To Scouts, and not just them, I wish an intense and sustained effort to live a meaningful and joyful life
MUDr. Jiří Bořucký (*1919) tells of his memories of the First Republic period of Czechoslovakia, when Ostrava was made up of large communities of Jews and Germans. In the early 1930s he joined the 1st Scout Troop in Ostrava, where he met with the resistance fighters who are honoured by the memorial in Ivančena in the Beskydy Mountains. He attended three summer camps with the troop. He also participated in Sokol. He graduated from the Foundation Grammar School in Ostrava in 1938 and went on to study at the Faculty of Medicine of Charles University in Prague. However, in November 1939 Jiří Bořucký attended Opletal’s funeral, which turned into an anti-German demonstration of students.
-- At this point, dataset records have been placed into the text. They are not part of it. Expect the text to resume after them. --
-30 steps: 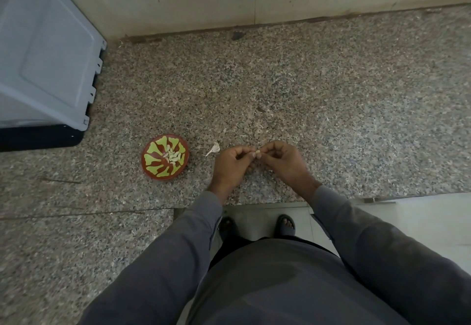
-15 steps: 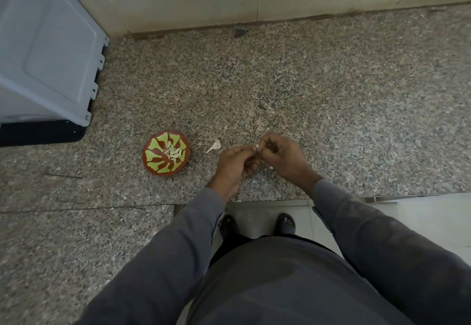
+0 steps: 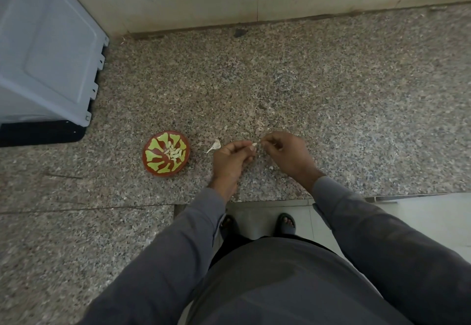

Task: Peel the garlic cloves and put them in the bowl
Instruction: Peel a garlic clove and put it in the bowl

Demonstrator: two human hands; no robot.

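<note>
A small red bowl (image 3: 153,163) with a green pattern sits on the granite counter and holds several peeled garlic cloves (image 3: 174,152). My left hand (image 3: 233,158) pinches a pale garlic clove (image 3: 254,144) at its fingertips, just right of the bowl. A few centimetres to the right, my right hand (image 3: 286,152) has its fingers pinched together, perhaps on a scrap of skin too small to make out. A garlic remnant with its stem (image 3: 215,145) lies on the counter between the bowl and my left hand.
A large grey plastic appliance (image 3: 46,52) stands at the back left. The granite counter (image 3: 331,90) meets a tiled wall at the back. The counter's front edge runs just below my wrists, with the floor and my sandalled feet beneath. Small skin flakes (image 3: 271,167) lie under my hands.
My hands have come apart: the right hand pulled a little to the right while the left keeps the clove. Both hands sit slightly higher in the view.
</note>
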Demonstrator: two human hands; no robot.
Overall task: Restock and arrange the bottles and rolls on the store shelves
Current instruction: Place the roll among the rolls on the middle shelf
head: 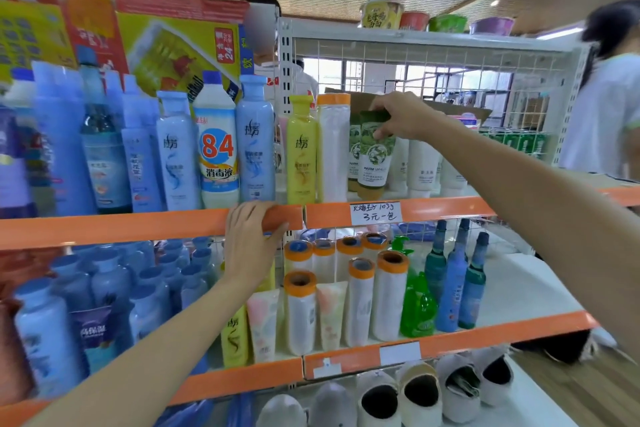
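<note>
My right hand [403,116] pinches the top of a green and white tube [374,156] standing on the upper shelf, beside a second like tube [354,149]. A tall white roll with an orange cap [333,149] and a yellow bottle [301,149] stand just to the tubes' left. My left hand [251,241] grips the orange front rail of the upper shelf [138,225]. On the shelf below stand several orange-capped rolls [389,295], pale tubes [330,312], a green pump bottle [417,302] and dark slim bottles [453,281].
Blue and white bottles [214,142] fill the upper shelf on the left, more blue bottles [104,288] the shelf under it. White tubes [420,163] stand behind my right wrist. Shoes [420,392] line the bottom shelf. One person stands at the right [602,107], another behind the shelving [263,31].
</note>
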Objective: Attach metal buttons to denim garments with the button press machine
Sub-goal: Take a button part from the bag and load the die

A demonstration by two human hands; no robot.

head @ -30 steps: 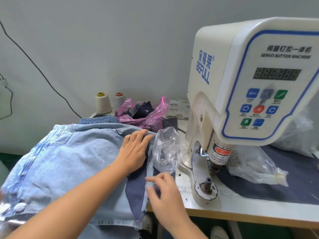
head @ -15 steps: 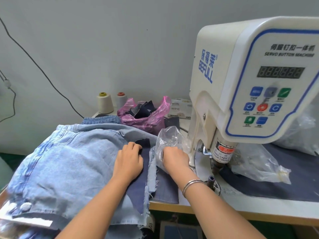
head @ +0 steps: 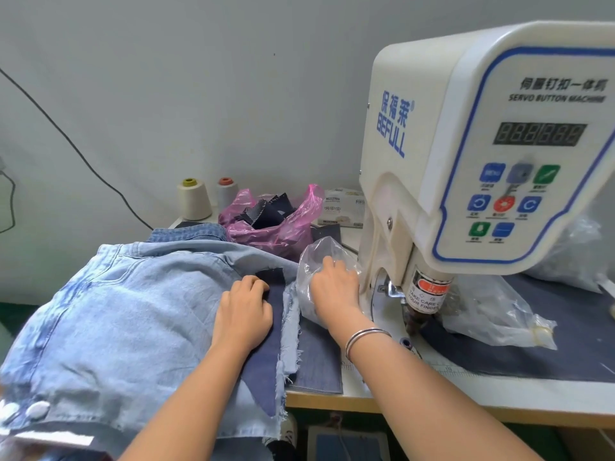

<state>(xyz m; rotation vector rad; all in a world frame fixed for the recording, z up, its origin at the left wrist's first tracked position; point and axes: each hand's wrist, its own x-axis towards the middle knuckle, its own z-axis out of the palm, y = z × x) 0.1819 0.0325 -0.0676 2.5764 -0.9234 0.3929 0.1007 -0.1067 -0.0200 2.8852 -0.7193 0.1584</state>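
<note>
We see soft, faded denim (head: 126,314) with frayed edges, a crinkly clear plastic bag (head: 319,261), the button machine's (head: 466,144) smooth glossy plastic housing, and a shiny metal bracelet (head: 364,337).

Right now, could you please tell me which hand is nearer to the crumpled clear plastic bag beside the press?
Right. The right hand reaches into the crumpled clear plastic bag; the left hand rests on light blue denim beside it.

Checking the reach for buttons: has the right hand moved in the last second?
Yes. The right hand went from the table's front edge up into the clear plastic bag, toward the button machine.
</note>
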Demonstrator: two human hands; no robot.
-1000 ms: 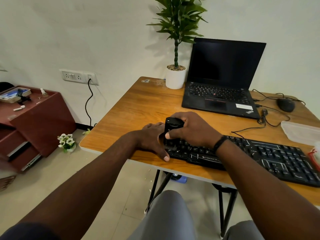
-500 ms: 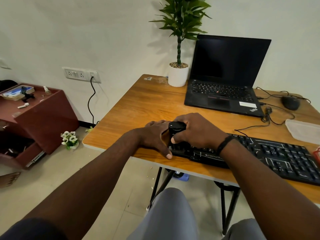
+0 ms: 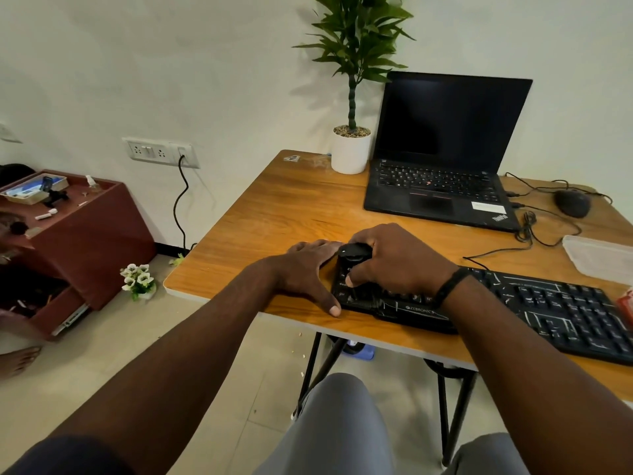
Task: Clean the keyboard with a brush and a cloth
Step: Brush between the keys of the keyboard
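Observation:
A black keyboard lies along the front edge of the wooden table, running off to the right. My right hand grips a black round-topped brush and holds it down on the keyboard's left end. My left hand lies flat on the table against the keyboard's left edge, fingers straight, thumb at the front corner. No cloth can be seen.
A black laptop stands open at the back, a potted plant to its left. A mouse with cables and a clear plastic container sit at the right. A red cabinet stands on the floor left.
Both hands stay at the keyboard's left end with the brush. The brush has shifted only slightly over the keys; the view itself has moved a little.

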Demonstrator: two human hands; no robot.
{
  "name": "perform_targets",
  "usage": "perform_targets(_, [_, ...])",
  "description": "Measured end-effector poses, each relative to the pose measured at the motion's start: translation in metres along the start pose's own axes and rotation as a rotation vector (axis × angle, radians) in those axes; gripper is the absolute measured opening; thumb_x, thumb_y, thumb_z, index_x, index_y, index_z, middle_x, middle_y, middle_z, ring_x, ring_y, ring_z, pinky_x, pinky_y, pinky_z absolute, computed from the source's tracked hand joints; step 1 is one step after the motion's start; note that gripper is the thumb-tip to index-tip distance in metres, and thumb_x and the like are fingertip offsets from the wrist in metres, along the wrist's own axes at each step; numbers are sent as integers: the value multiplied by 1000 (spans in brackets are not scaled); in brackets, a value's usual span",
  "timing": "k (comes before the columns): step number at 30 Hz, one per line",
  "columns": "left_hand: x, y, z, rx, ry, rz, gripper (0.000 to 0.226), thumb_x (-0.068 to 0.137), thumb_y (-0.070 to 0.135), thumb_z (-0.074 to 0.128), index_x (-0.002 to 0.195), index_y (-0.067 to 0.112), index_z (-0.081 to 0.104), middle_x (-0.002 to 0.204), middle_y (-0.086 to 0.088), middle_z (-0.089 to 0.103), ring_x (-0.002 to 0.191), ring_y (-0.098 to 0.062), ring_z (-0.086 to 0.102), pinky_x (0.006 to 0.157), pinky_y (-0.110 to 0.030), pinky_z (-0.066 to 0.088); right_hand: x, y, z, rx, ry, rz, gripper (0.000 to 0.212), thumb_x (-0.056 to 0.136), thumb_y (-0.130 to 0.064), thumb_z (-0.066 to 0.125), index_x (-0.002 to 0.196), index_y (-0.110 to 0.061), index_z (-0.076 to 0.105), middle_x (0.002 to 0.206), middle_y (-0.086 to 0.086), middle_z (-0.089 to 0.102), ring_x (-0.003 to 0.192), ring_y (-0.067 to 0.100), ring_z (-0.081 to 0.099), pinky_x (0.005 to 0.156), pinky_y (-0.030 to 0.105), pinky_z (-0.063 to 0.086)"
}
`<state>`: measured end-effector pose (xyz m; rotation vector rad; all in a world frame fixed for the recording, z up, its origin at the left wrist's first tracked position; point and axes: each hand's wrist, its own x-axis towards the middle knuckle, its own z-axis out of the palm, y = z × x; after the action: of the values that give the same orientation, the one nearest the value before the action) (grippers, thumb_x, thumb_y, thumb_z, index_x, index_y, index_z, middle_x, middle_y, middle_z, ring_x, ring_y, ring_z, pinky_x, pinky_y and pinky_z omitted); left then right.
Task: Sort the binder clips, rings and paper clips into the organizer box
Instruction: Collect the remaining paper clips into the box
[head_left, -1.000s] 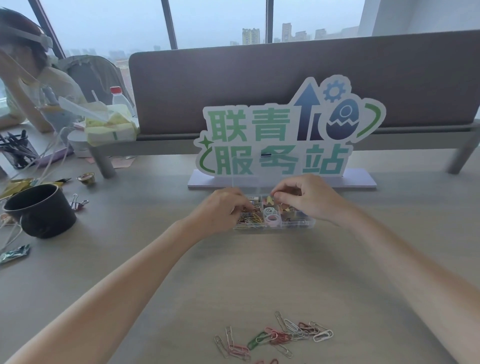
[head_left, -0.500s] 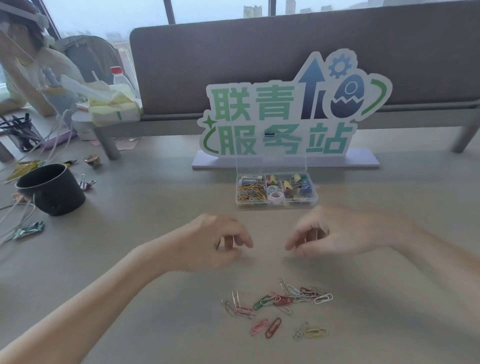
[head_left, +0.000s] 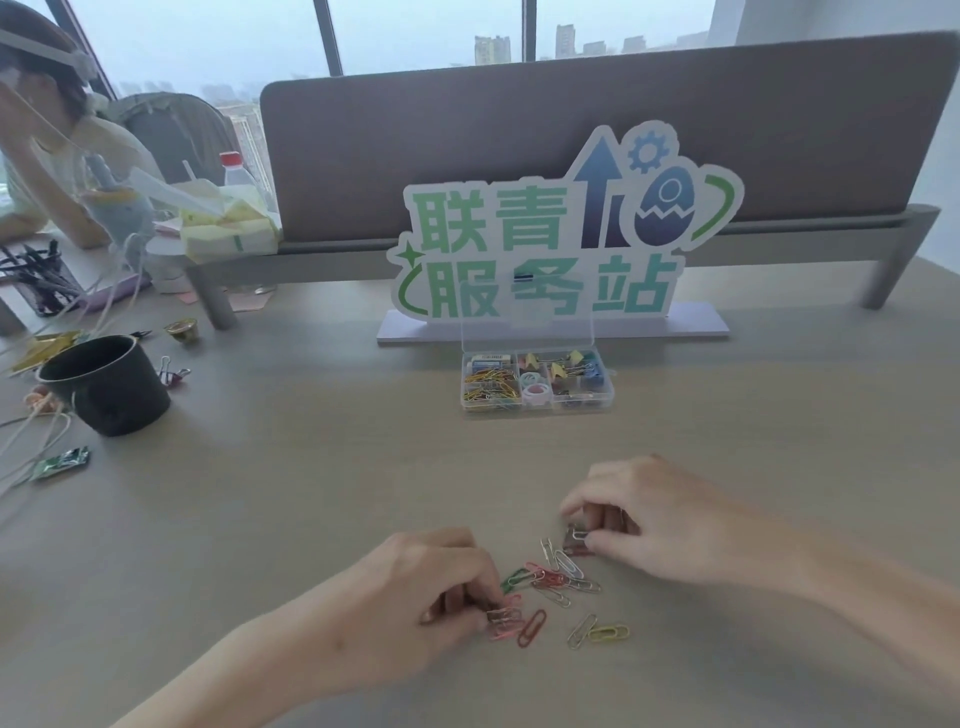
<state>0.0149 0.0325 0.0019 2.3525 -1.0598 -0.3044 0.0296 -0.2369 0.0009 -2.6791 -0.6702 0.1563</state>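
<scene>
A clear organizer box (head_left: 537, 410) stands open on the desk in front of the sign, with paper clips in its left cells, rings in the middle and binder clips on the right. Several coloured paper clips (head_left: 558, 579) lie loose on the near desk. My left hand (head_left: 415, 587) rests at the pile's left edge, fingertips pinched on paper clips there. My right hand (head_left: 649, 519) is at the pile's right edge, thumb and fingers closed on a paper clip.
A black cup (head_left: 106, 384) stands at the left with a loose binder clip (head_left: 174, 370) beside it and cables around. A green-lettered sign (head_left: 545, 249) and a grey divider (head_left: 571, 140) stand behind the box. Another person sits at far left.
Both hands left the organizer box and came back toward me, dropping onto the loose paper clips and pinching them. The camera tilted down.
</scene>
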Motion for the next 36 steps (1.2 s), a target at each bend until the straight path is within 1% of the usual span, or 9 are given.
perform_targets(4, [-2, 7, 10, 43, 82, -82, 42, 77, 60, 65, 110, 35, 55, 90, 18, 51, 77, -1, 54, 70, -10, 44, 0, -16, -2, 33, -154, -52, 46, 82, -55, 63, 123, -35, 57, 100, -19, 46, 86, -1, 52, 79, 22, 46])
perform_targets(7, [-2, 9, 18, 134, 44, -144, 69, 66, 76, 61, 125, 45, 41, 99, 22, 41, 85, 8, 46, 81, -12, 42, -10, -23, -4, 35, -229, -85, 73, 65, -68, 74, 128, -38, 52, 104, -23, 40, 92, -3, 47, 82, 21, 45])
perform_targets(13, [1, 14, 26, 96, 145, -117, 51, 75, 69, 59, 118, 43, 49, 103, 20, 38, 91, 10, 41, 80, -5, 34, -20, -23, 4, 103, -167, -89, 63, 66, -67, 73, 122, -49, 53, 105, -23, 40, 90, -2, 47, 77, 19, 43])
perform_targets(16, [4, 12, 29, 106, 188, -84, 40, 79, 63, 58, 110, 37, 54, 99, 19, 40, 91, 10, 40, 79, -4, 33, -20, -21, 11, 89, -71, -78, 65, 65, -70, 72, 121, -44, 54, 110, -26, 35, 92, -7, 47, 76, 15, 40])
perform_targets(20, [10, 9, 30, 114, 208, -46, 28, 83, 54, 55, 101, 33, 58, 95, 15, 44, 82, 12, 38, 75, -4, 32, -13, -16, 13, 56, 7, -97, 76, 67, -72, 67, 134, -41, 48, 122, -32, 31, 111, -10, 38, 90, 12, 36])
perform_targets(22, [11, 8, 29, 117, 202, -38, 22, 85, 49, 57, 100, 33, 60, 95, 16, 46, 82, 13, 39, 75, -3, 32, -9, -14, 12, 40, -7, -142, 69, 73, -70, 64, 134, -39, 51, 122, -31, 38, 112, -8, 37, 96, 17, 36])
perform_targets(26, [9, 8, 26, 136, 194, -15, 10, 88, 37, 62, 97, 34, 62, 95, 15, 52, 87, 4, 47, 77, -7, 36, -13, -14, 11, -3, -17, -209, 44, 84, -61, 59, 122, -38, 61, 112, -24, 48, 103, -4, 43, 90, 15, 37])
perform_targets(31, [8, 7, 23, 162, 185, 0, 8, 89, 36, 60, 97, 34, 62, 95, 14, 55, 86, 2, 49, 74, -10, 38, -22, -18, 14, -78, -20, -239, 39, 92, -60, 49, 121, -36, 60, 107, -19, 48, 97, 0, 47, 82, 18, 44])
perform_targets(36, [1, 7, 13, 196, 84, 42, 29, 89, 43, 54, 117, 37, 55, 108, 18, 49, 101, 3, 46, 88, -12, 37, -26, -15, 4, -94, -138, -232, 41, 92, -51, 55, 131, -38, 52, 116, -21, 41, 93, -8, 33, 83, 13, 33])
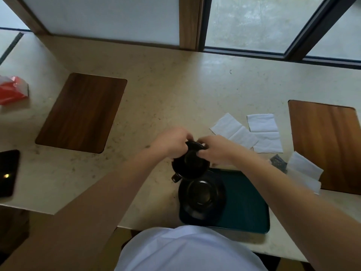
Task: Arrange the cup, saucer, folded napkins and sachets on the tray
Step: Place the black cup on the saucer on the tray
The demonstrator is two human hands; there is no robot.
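The cup [190, 166] is gripped at its far rim by both hands, left [172, 142] and right [214, 151], just beyond the saucer [202, 196] on the tray [246, 204]; its handle points near-left.

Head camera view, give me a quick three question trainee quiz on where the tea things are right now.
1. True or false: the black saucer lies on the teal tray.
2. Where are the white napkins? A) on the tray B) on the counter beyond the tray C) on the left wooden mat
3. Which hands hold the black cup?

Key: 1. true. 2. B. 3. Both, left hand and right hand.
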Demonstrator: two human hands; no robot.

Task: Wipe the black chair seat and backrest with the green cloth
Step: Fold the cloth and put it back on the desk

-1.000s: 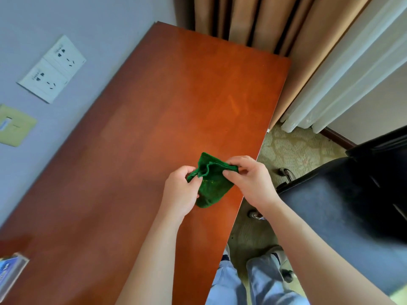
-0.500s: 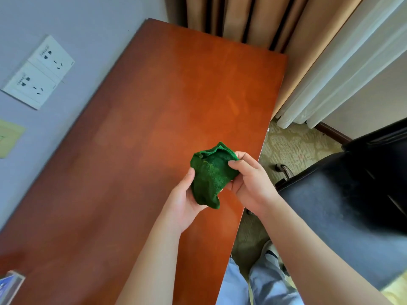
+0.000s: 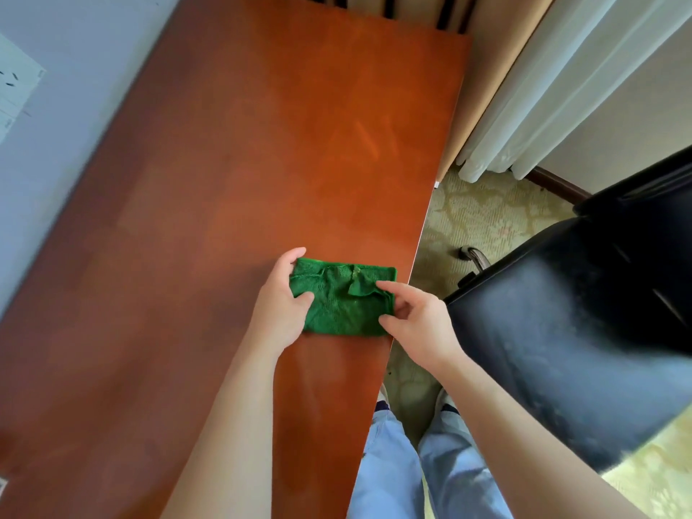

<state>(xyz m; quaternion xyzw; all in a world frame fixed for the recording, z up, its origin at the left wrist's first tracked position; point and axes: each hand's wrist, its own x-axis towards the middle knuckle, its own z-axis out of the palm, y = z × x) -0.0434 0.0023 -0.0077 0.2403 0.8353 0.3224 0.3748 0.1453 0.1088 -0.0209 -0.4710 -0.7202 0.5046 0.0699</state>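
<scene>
The green cloth (image 3: 342,303) lies folded and fairly flat on the reddish-brown desk (image 3: 232,189), close to its right edge. My left hand (image 3: 281,305) holds the cloth's left end, thumb on top and fingers curled over its upper corner. My right hand (image 3: 415,320) pinches the right end between forefinger and thumb. The black chair seat (image 3: 554,331) stands on the floor to the right of the desk, dusty grey on its surface, with the dark backrest (image 3: 651,204) rising behind it. Neither hand touches the chair.
A grey wall with white sockets (image 3: 15,88) runs along the desk's left side. Brown and white curtains (image 3: 543,88) hang at the far right. Patterned carpet (image 3: 483,222) lies between desk and chair. My legs in light-blue trousers (image 3: 412,470) stand by the desk edge.
The cloth was bunched up in both hands above the desk; now it is spread flat on the desk top with a hand at each end.
</scene>
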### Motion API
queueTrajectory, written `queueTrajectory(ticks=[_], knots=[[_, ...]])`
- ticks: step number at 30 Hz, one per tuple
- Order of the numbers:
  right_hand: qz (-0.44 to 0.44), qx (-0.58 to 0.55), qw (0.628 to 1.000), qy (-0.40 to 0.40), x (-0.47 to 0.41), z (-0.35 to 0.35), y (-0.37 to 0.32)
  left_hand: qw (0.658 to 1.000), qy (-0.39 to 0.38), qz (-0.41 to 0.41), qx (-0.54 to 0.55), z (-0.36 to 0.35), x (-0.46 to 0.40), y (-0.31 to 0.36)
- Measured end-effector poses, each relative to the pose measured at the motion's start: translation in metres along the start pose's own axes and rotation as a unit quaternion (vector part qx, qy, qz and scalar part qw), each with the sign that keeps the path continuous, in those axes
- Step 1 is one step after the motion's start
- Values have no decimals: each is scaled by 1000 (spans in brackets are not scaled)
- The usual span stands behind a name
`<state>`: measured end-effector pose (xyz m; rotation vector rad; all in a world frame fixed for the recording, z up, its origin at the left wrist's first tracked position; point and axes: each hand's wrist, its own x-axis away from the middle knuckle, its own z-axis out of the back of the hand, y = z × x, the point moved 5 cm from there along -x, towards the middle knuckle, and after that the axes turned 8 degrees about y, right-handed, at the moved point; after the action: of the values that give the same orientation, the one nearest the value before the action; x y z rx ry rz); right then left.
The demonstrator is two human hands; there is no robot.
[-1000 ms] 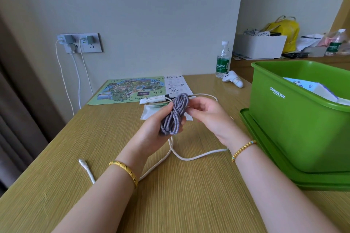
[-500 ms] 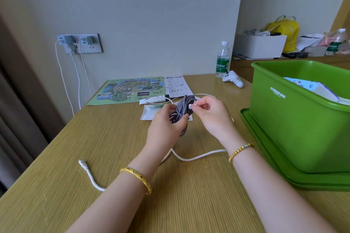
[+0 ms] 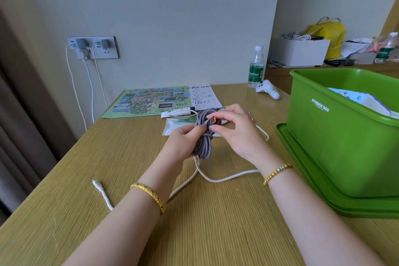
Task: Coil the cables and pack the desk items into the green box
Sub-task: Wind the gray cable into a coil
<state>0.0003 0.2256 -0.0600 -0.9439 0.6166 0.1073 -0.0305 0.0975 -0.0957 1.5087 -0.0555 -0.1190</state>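
Left hand [image 3: 183, 142]: grip wrapped around the lower part of the grey braided cable [image 3: 204, 147], fingers curled closed on the bundle, thumb side toward the camera. Right hand [image 3: 235, 131]: thumb and forefinger pressed together on the cable's plug end [image 3: 212, 120], orange tab showing, plug held against the top of the bundle; other fingers loosely spread above it. Bundle is coiled into a tight hank, held just above the counter [image 3: 108, 168], between both hands.

White cable [image 3: 226, 177] lies loose on the counter under the hands, uncoiled; one end with its connector [image 3: 96, 183] sits near the left forearm, the other runs out past the right wrist.

Green box [image 3: 345, 136] stands to the right on its lid [image 3: 302, 170], open, some white and blue packaging already inside. Behind the hands: a clear packet [image 3: 172, 127], a printed map sheet [image 3: 149, 101]. Further back, a white controller [image 3: 267, 92] and a water bottle [image 3: 256, 67] near the wall.
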Motion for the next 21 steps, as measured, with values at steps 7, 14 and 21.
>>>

The universities were closed, but luckily the students from his residence hall were not sent to concentration camps. After his forced study break, he started working at an apothecary; he did the same work when he was sent to forced labour in the Reich. First in Berlin, then in Fürstenwalde. After the war in 1946 he married, and in 1948 he received a degree from Charles University. As a non-party member he had difficulties at work, for the process of socialisation was already transforming the healthcare system. He has a daughter and a son.